====== Source data ======

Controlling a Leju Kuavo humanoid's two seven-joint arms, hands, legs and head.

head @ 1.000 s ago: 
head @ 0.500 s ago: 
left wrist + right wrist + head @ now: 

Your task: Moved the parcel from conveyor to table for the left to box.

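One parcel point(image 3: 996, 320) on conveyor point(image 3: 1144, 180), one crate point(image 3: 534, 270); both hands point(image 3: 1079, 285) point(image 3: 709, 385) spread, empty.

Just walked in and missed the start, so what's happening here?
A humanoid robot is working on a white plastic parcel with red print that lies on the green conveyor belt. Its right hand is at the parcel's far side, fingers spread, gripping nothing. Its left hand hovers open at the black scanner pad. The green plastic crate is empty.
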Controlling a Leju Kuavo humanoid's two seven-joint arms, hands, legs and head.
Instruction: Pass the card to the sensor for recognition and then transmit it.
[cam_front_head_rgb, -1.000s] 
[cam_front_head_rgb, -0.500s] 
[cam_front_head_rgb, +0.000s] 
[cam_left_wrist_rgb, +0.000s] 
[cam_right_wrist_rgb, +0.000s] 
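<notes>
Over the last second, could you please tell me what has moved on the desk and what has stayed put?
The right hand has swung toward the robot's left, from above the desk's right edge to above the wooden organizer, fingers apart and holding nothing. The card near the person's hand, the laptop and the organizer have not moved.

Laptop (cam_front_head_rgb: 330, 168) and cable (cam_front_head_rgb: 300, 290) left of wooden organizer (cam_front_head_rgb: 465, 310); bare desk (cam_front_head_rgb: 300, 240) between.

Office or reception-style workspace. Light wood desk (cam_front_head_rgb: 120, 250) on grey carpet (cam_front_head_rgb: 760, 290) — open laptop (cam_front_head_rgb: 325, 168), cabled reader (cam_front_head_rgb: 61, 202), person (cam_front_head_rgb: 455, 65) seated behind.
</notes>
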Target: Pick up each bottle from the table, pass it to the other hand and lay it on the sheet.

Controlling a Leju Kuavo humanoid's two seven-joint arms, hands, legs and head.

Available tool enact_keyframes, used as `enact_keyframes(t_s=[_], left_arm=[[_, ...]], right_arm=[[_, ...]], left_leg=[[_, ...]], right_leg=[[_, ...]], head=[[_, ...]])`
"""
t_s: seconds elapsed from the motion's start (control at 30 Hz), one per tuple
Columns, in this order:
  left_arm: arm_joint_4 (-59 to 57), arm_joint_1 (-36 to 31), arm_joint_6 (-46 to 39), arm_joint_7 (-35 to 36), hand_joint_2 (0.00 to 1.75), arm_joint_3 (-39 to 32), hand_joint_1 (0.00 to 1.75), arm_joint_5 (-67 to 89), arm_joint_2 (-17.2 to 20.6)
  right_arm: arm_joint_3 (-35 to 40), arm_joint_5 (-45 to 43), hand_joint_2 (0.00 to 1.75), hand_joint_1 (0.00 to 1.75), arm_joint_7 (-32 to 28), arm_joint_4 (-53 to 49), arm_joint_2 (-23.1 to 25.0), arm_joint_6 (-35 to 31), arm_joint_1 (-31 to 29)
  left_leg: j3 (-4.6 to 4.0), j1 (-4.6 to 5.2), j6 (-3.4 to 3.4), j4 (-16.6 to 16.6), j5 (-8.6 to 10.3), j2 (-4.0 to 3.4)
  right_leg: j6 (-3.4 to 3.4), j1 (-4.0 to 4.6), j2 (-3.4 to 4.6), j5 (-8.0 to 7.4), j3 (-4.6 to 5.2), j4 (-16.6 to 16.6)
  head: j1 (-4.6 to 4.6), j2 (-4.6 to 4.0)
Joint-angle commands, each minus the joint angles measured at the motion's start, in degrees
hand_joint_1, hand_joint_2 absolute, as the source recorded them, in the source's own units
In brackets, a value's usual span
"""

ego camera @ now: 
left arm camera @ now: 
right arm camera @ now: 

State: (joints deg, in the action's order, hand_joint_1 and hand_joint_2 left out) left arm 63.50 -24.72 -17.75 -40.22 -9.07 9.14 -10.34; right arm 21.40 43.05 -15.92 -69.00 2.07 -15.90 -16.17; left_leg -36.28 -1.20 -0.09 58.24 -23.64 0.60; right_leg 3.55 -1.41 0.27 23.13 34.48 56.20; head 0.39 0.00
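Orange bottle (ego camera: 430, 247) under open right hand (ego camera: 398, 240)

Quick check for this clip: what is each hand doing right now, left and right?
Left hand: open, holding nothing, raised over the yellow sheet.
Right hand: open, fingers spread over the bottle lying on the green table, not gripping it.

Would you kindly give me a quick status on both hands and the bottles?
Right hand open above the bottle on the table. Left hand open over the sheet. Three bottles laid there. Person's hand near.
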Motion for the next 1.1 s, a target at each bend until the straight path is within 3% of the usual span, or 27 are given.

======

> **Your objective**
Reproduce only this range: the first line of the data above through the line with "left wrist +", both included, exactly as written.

> **Exercise response**
Controlling a Leju Kuavo humanoid's two seven-joint arms, hands, legs and head.

head @ 1.000 s ago: 
head @ 0.500 s ago: 
left wrist + right wrist + head @ now: 

The exercise requires nothing else.